* [SUPPLIED DATA]
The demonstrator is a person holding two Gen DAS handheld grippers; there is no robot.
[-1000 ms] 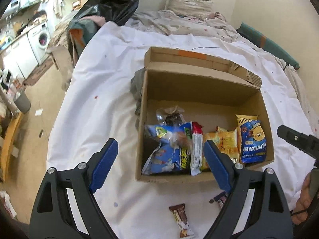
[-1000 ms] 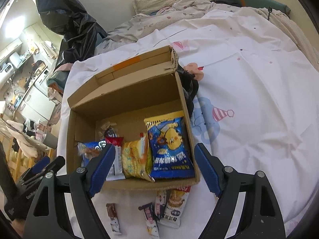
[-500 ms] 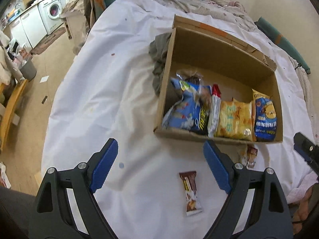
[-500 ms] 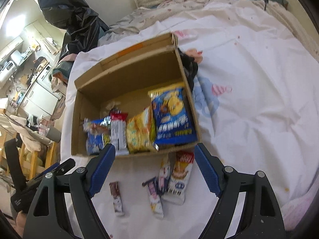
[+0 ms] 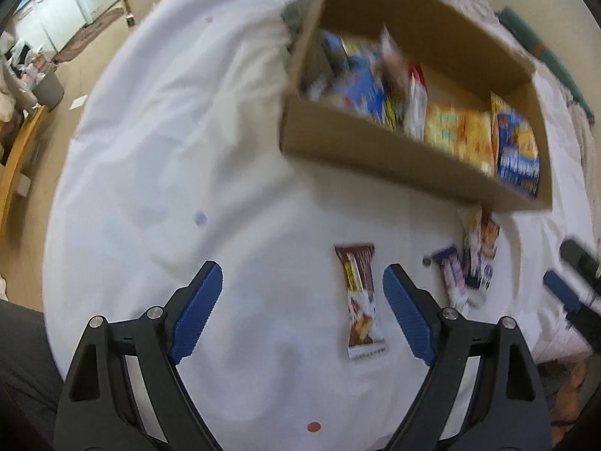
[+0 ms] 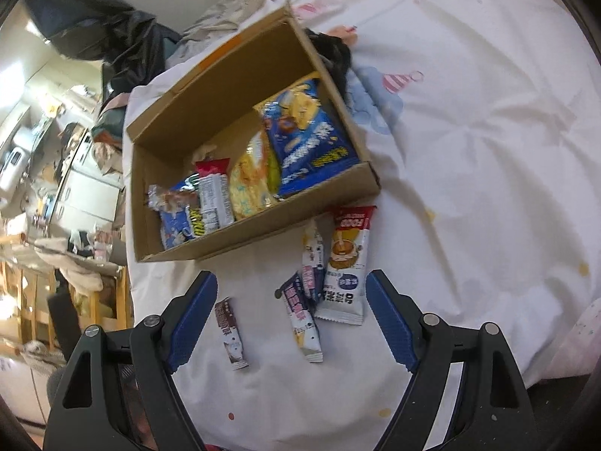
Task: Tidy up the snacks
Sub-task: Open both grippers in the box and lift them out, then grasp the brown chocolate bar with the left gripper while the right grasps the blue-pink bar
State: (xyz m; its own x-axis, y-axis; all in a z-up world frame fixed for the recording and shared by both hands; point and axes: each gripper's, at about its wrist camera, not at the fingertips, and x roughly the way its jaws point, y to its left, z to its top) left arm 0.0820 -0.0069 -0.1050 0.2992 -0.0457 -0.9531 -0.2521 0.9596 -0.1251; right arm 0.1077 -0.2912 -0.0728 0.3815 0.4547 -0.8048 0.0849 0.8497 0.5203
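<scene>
1. While I hold both tools over the white sheet point(image 6: 469, 173), I judge the sorting about half done: several packets stand in the cardboard box point(image 6: 259, 240), and four are loose outside it.
2. Packed so far, in the right wrist view at centre: a blue bag point(image 6: 308, 139) against the box's right wall, a yellow bag point(image 6: 249, 184) beside it, then a red-topped packet point(image 6: 212, 195) and a blue-and-silver bag point(image 6: 176, 218) toward the left wall. The back half of the box is bare cardboard.
3. Left to do: a brown bar point(image 5: 358, 297) lies alone at lower centre of the left wrist view, well apart from the box front.
4. Also left: a cluster just below the box's front wall in the right wrist view, namely a red-and-white sachet point(image 6: 347, 267), a slim pale stick point(image 6: 313, 259) beside it, and a purple-and-white bar point(image 6: 302, 315) overlapping their lower ends.
5. My left gripper point(image 5: 302, 312) is released, jaws wide, nothing between the pads; the brown bar sits in the gap toward the right finger, untouched.
6. My right gripper point(image 6: 291, 319) is likewise released and empty, its gap framing the cluster.
7. My judgement: each tool is lined up for its own pickup, neither yet begun.
</scene>
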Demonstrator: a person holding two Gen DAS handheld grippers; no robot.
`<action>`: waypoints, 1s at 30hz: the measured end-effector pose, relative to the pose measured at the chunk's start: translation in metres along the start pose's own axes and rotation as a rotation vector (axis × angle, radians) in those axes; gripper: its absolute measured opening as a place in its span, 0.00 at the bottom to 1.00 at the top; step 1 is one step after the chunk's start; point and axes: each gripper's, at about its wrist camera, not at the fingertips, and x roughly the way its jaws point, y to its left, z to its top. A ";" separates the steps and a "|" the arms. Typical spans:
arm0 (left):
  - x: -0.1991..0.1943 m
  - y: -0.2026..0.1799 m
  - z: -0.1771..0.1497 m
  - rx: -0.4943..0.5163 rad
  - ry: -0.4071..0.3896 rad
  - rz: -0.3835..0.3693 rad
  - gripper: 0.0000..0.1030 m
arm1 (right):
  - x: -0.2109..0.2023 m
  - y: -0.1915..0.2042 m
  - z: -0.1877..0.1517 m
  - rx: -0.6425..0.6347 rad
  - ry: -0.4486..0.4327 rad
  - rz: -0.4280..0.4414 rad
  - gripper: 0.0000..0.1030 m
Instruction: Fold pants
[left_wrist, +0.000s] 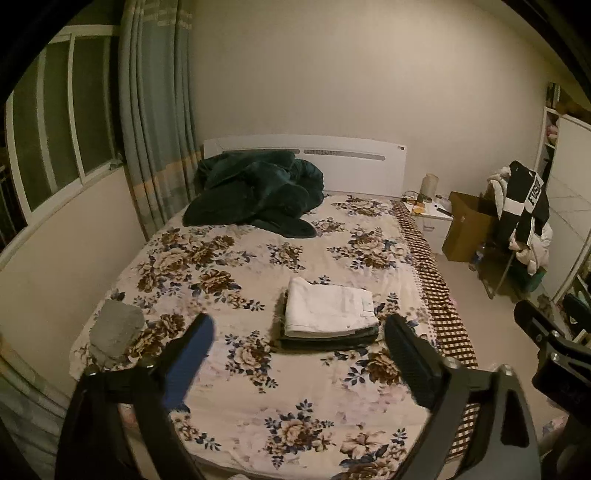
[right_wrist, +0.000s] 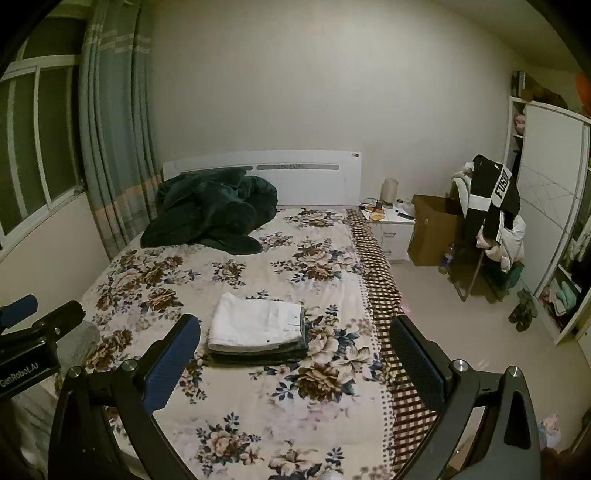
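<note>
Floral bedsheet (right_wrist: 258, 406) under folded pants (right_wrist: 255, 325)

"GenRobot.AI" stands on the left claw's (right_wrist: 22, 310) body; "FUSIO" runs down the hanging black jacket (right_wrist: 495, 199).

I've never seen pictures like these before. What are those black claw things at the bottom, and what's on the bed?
Those claws are grabbing tools. A person holds one in each hand, and each has a tiny camera looking out between its two fingers. One picture comes from the left gripper, the other from the right gripper. Both are open and hold nothing. On the flowered bed sheet sits a neat stack of folded pants with a white pair on top. Near the left edge lies a crumpled grey cloth. By the white headboard is a bunched-up dark green blanket.
</note>
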 end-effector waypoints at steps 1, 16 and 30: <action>0.000 0.001 -0.001 -0.001 -0.004 0.002 1.00 | -0.001 0.000 0.000 0.001 0.000 0.000 1.00; -0.016 0.005 -0.009 0.018 -0.019 0.020 1.00 | 0.012 -0.003 -0.001 -0.006 0.039 0.027 1.00; -0.020 0.010 -0.014 0.019 -0.013 0.020 1.00 | 0.019 0.009 -0.012 -0.030 0.059 0.050 1.00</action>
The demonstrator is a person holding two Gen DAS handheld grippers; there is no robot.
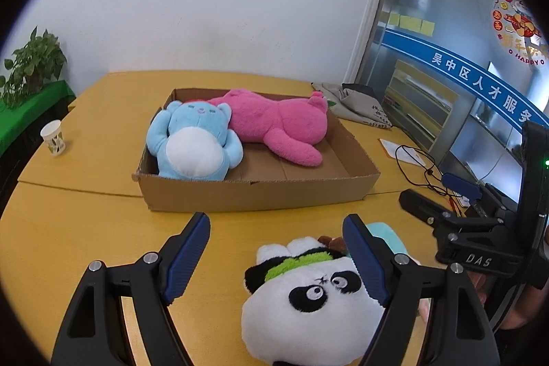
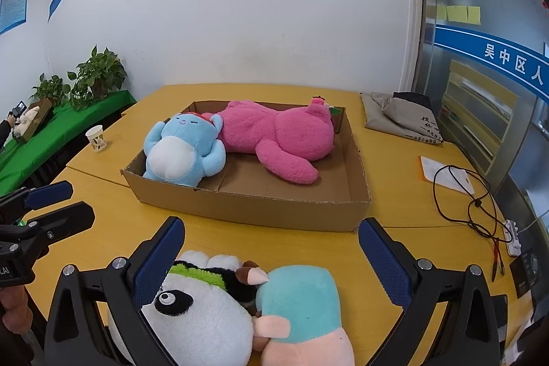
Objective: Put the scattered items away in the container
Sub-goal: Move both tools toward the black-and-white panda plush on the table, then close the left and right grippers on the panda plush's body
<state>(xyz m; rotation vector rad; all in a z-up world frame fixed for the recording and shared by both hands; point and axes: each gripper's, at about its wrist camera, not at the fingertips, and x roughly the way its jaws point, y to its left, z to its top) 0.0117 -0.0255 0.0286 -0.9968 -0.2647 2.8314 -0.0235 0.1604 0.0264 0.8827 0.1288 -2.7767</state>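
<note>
I am holding both tongs open, left tongs (image 1: pixel 276 258) over the panda plush (image 1: pixel 308 304), right tongs (image 2: pixel 271 258) over the teal-and-pink plush (image 2: pixel 298 300), both lying just before the cardboard box (image 2: pixel 254 204); next, closing and lifting in.

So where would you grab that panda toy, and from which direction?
Probably across the panda plush's round white head, coming down from above and the near side. It lies face up on the table, soft and wide, so open jaws can straddle it. The left gripper already stands open over it. Avoid its right side, where the teal-and-pink plush presses against it.
</note>
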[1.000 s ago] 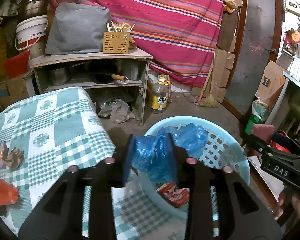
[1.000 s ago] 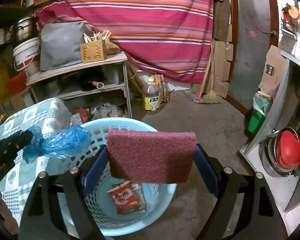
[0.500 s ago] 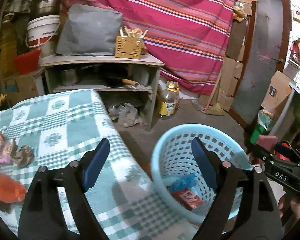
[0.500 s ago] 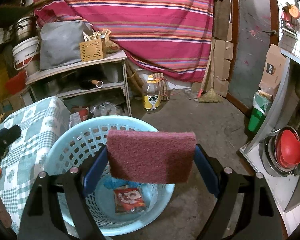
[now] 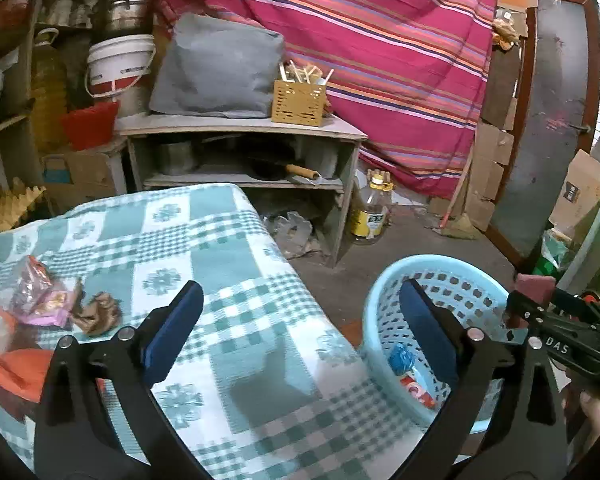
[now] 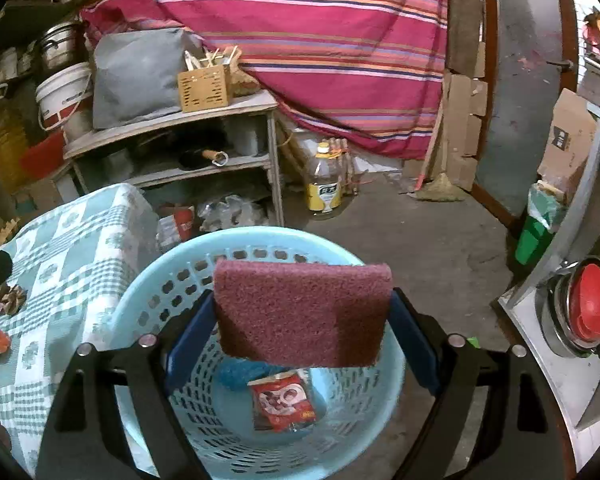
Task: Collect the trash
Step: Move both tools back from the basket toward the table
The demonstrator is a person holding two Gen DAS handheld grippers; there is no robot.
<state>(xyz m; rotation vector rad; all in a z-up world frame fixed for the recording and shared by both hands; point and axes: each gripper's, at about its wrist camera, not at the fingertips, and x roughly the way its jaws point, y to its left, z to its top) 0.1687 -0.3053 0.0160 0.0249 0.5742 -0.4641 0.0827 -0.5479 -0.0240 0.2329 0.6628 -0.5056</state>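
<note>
The left tool hangs over the right edge of the bench; its jaws have just been opening and now stand wide, with nothing between them. The right tool grips a maroon scouring pad by its two ends above a light blue basket, which stands on the floor just beside the bench's right edge. In the basket's bottom lie a crumpled blue bag and a red snack wrapper, touching. Near the bench's left edge lie a pink wrapper, a brown crumpled scrap and an orange piece.
</note>
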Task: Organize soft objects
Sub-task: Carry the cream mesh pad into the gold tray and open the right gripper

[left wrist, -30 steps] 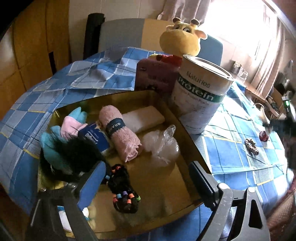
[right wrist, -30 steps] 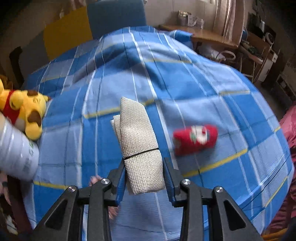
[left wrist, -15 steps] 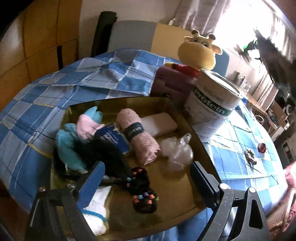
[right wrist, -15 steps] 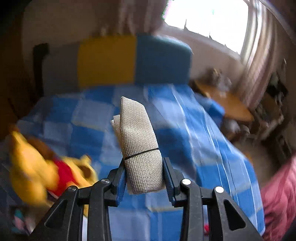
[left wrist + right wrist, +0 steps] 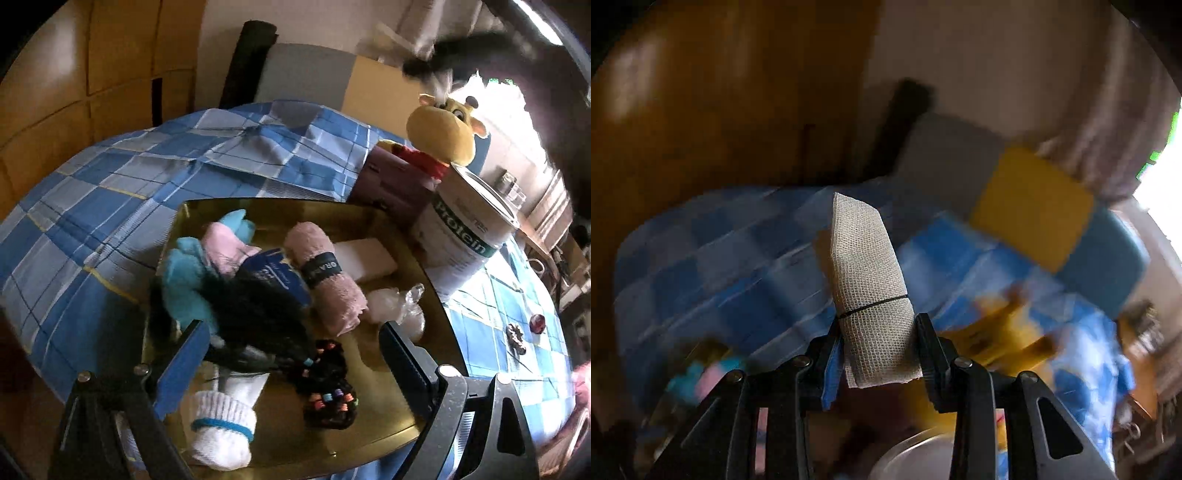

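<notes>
Hovering over a gold tray (image 5: 369, 218), the left gripper (image 5: 291, 363) has its two fingers spread wide apart with nothing between them. In the left wrist view the tray lies on a blue checked cloth (image 5: 110, 192) that covers the counter. At about nine o'clock in the tray sit a turquoise and pink soft toy (image 5: 207, 254) and a black fluffy thing (image 5: 258, 306) that lies partly over it. Down at seven o'clock a rolled white sock (image 5: 225, 428) with a blue band rests against the tray's near rim. Near the middle a pink rolled towel (image 5: 325, 273) with a dark band lies tilted, a white block (image 5: 365, 258) just behind it. A black hair tie with coloured beads (image 5: 328, 391) lies at six o'clock, and a crumpled clear bag (image 5: 399, 306) at three o'clock. Outside the tray, at one o'clock, stand a mauve box (image 5: 391, 184), a yellow plush giraffe (image 5: 443, 133) and a white tin marked Protein (image 5: 465, 240). Far right on the cloth lie a small dark hair tie (image 5: 515, 334) and a red bead-like thing (image 5: 537, 323).

The right gripper (image 5: 879, 350) is clamped on a beige mesh cloth bundle (image 5: 868, 273) bound with a thin black band; the bundle sticks out past the fingers toward twelve o'clock, clear of the counter. Behind it everything is blurred: the checked cloth (image 5: 738, 280), and a grey, yellow and blue chair back (image 5: 1030, 206) at two o'clock.
</notes>
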`<state>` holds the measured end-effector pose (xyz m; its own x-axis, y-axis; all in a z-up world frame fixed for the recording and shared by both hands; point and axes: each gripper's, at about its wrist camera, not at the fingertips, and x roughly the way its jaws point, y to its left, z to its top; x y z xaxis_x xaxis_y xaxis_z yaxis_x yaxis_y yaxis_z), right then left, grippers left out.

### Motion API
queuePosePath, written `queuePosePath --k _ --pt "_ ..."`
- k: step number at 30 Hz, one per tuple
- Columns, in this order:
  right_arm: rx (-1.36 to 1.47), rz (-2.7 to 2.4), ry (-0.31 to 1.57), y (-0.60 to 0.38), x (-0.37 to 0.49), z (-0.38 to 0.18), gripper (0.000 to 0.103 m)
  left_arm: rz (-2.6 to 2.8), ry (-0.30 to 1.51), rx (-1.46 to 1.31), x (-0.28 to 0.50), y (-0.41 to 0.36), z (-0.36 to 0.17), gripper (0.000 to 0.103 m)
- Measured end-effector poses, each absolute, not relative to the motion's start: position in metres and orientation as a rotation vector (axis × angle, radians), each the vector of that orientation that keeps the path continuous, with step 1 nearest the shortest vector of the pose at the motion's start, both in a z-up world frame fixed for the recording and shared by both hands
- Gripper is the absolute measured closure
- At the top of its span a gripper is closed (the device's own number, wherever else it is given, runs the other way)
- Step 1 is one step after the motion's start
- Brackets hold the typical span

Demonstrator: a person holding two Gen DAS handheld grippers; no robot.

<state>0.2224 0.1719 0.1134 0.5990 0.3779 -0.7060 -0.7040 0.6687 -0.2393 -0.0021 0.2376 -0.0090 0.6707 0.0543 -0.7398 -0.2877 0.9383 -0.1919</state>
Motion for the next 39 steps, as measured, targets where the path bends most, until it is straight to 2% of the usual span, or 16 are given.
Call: queuePosePath --k 8,13,28,39 --pt "-0.506 0.747 0.856 0.144 0.140 0.006 0.067 0.274 0.790 -0.322 -0.015 0.248 -0.005 0.009" --pt "-0.501 0.707 0.924 0.117 0.113 -0.038 0.067 0.293 0.786 -0.319 -0.022 0.248 -0.006 0.009" --pt "-0.537 0.616 0.994 0.106 0.091 -0.081 0.064 0.272 0.773 -0.284 -0.032 0.234 -0.002 0.009" --pt "-0.512 0.625 1.008 0.104 0.088 -0.084 0.062 0.271 0.781 -0.266 -0.033 0.229 -0.004 0.008"
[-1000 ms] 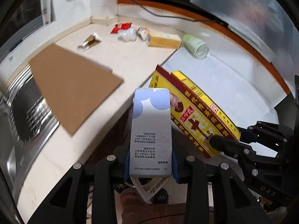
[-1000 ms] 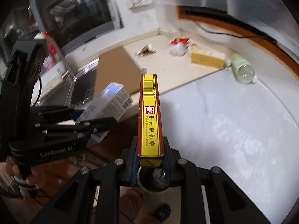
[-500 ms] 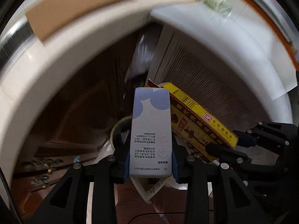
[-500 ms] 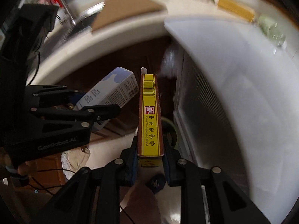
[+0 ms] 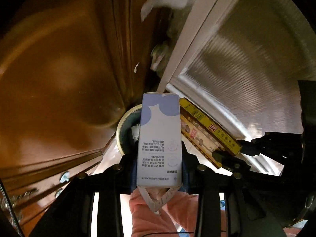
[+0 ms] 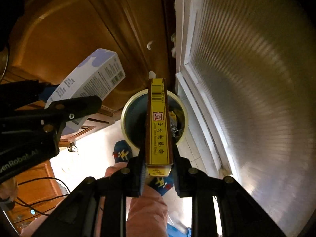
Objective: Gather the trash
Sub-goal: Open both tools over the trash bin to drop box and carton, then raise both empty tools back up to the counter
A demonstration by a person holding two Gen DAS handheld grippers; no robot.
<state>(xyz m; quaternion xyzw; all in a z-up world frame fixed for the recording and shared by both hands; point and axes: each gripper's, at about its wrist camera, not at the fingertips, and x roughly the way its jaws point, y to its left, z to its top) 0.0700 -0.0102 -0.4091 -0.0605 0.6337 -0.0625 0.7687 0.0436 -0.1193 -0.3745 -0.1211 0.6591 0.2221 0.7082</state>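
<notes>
Brown cabinet door (image 6: 65, 39) far left. Left gripper (image 5: 160, 169) clamped on white-and-lavender box (image 5: 161, 136), held up over the floor, left of the bin. Bin (image 6: 136, 118), round, cream rim, dark inside, stands on the floor; crumpled dark and yellow trash (image 6: 176, 122) in it, white scrap (image 5: 135, 132) too. Right gripper (image 6: 159, 165) clamped on yellow box (image 6: 159, 126), directly above the bin mouth. Ribbed grey panel (image 6: 246, 79) right.

Pale tiled floor (image 6: 92, 158) below, carrying a round cream-rimmed trash bin (image 6: 126, 118) with crumpled waste inside, set between brown wooden cabinet (image 6: 65, 31) and ribbed metal door (image 6: 246, 79), blue slipper (image 6: 122, 153) beside.
</notes>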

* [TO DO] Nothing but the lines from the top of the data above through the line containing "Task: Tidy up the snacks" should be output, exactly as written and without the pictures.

* [THE COMPLETED TASK]
The demonstrator is a person holding two Gen DAS handheld grippers; there is no robot.
[-1000 ms] 
[-1000 ms] 
[-500 ms] 
[-500 ms] 
[+0 ms] 
[+0 ms] 
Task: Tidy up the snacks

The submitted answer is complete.